Over the weekend, Ashley issued the following statement in response to the controversy:
I am proud to be standing with so many Eastern Kentuckians everywhere who are working to build a better future. There's so much potential today, right now, for Eastern Kentucky to proudly and bravely lead the way to a new energy economy in this country, with more jobs and more justice for the people of the Appalachian Mountains.
It is time for a community abused and exploited by outsiders who have never had our best interests at heart to rise and lead our entire country into a renewable energy future. We can and do have the hope and the vision to bring real, diverse jobs, money, health, and generativity that benefits the broader common welfare.
The cost of premature mortality related to coal mining in Eastern Kentucky was 3.1 to 6.2 billion, on average per year. Kentucky's annual net loss related to coal mining is 100 million. This must stop.
When I started speaking out about mountaintop removal, I expected to be attacked personally. I told my husband we should be prepared for it, because the coal companies are cunning, callous and greedy. They use people on the ground as their front, and pit us against one another. However, I know the derogatory and defamatory comments directed at me absolutely pale in comparison to what it is like for those who live every day in the war zone created by mountain top removal mining in our beloved communities and mountains.
Thus, rest assured, I will continue to speak out about the many reasons I’m so proud to be from Eastern Kentucky for so many generations, and also about the things I think can be better.
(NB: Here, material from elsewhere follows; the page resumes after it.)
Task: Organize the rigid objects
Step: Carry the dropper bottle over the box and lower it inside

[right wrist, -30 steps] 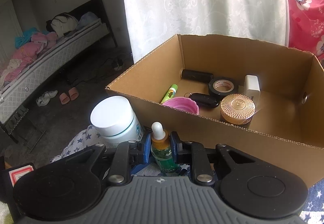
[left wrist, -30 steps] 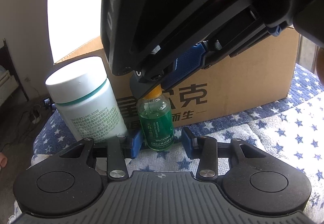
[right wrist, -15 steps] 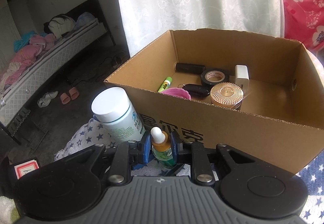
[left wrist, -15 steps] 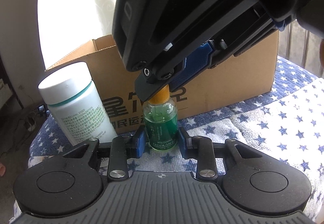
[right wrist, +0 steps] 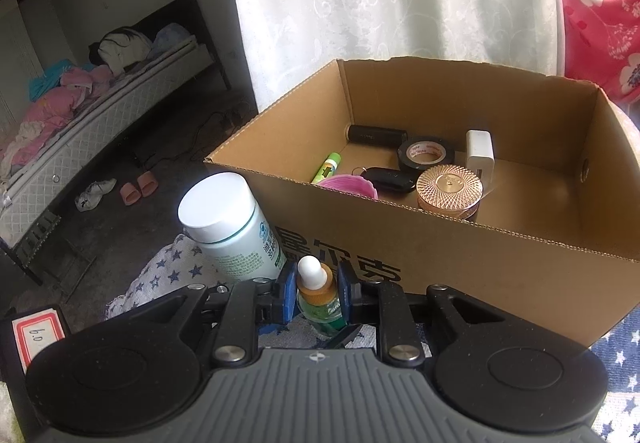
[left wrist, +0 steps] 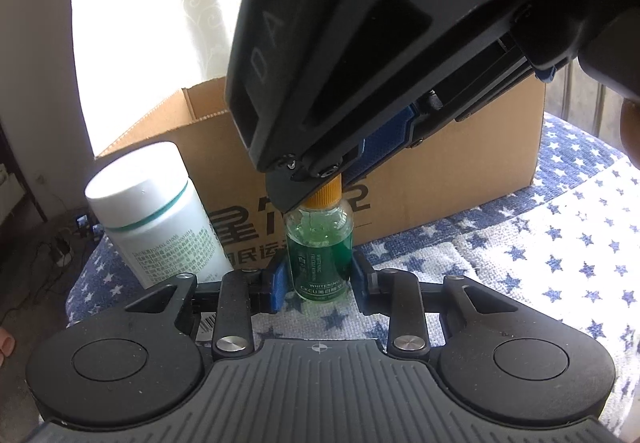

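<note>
Both claws are on the green dropper bottle, which stands upright on the star-print cloth just in front of the cardboard box. Your right claw pinches its orange collar from above; your left claw brackets the body low down, pads at or just off the glass, so I can't tell if it grips. My read: you're at the pick-up step, and next is to release the left, lift straight up to clear the box's near wall, then drop it into free floor space. The white pill bottle sits just beside it, so watch the left finger. Only the right view shows the box contents: tape roll, white charger, rose-gold jar, car key. Only the left view shows the bottle's label and liquid level.
</note>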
I stand with those whose jobs are lost by increased mechanization, and those who are a terrified to lose the coal jobs they do have, because coal does not allow for other local economies. I stand with those whose land has been stolen from them, whose homes' foundations are cracked and whose water runs orange and black.
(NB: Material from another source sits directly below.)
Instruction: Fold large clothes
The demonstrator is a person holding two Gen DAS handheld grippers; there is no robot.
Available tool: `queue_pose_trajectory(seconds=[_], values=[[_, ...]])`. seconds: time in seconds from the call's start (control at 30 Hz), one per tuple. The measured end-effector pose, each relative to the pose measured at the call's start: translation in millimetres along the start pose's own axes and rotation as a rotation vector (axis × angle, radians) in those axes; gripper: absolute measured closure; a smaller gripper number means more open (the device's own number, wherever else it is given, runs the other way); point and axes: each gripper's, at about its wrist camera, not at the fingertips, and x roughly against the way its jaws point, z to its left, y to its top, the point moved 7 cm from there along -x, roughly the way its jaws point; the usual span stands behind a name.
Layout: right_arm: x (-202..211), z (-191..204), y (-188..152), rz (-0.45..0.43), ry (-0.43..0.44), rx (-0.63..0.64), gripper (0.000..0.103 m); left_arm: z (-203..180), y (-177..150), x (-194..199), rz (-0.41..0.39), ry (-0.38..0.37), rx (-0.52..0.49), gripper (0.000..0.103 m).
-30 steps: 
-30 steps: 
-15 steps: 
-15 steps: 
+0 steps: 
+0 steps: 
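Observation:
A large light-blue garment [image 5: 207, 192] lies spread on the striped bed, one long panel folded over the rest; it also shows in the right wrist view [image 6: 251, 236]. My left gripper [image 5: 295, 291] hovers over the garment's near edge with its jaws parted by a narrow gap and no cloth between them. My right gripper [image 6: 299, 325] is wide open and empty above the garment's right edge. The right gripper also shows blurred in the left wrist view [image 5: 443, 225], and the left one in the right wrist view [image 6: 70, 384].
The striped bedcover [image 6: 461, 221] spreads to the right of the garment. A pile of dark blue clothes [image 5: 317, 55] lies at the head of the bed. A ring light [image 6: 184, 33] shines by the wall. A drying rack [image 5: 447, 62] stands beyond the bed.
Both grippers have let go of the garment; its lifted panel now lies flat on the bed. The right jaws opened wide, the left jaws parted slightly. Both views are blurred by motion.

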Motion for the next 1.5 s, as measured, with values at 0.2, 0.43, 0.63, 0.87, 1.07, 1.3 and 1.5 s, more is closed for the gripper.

I stand with those who are sick from particulate dust and pervasive environmental toxicity related to MTR. I stand with those who grieve dead loves ones, killed on dangerous mining sites, by fly rock, by overloaded coal trucks, by social problems such as addiction related to the despair this mono economy wreaks.
I stand with those who grieve the 800 mountains gone forever, the 2,500 miles of stream irreversibly contaminated. I stand with those who believe we do not have to choose between mountains and jobs, our past and our future. I even stand with those who oppose me. I believe we can work together.
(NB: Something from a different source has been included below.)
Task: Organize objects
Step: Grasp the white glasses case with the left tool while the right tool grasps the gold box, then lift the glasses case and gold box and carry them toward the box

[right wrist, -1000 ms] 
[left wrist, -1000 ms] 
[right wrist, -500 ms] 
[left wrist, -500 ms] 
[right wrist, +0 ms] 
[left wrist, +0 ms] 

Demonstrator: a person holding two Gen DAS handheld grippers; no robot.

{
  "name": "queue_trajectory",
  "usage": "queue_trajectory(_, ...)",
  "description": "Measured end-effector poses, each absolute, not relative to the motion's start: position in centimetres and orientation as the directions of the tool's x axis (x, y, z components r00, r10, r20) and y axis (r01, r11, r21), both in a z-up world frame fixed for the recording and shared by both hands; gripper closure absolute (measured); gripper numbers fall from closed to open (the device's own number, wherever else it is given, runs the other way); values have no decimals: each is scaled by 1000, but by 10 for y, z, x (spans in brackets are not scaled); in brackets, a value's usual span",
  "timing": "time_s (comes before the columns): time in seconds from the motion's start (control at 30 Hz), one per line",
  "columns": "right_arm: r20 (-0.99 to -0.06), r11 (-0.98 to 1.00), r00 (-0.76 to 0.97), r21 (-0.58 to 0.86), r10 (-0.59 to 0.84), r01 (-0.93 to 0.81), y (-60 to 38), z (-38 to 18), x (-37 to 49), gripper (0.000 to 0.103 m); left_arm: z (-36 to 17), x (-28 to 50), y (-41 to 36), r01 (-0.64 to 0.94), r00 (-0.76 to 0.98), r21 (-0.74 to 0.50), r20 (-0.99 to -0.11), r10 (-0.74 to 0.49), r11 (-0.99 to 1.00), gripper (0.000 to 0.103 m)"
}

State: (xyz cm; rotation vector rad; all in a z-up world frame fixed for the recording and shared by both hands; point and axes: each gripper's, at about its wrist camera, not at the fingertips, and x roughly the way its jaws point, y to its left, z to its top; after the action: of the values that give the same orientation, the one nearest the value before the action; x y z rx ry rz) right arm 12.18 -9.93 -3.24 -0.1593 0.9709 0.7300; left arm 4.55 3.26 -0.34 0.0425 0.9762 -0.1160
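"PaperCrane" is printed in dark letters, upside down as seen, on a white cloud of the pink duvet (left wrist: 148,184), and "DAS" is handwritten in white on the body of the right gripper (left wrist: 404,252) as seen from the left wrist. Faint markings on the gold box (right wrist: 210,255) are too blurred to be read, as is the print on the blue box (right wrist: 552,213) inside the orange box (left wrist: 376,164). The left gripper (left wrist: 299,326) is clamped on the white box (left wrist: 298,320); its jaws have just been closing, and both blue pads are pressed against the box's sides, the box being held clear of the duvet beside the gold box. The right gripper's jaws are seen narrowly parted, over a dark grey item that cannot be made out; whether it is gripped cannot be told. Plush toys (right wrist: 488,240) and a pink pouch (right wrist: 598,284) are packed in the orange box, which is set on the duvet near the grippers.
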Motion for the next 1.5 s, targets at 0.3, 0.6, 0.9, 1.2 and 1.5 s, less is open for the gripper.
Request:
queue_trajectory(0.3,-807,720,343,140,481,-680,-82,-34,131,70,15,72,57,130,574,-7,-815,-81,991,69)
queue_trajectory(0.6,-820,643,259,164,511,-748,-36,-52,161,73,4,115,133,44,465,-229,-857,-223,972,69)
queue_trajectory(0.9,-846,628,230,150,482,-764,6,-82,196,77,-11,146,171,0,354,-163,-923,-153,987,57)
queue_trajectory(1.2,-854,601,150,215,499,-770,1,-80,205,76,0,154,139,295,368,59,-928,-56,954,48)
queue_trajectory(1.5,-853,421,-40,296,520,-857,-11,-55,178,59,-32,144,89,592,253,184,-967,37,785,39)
I look forward to the chance to have a real conversation, a civil conversation, as we retire the cynical and superficial coal company-created argument that we must choose between people and mountains.
That is simply false, fear based and fear mongering. The time has come for Appalachia to have a dynamic, diverse economic base that actually supports and perpetuates our inherent richness, rather than destroying and depressing it.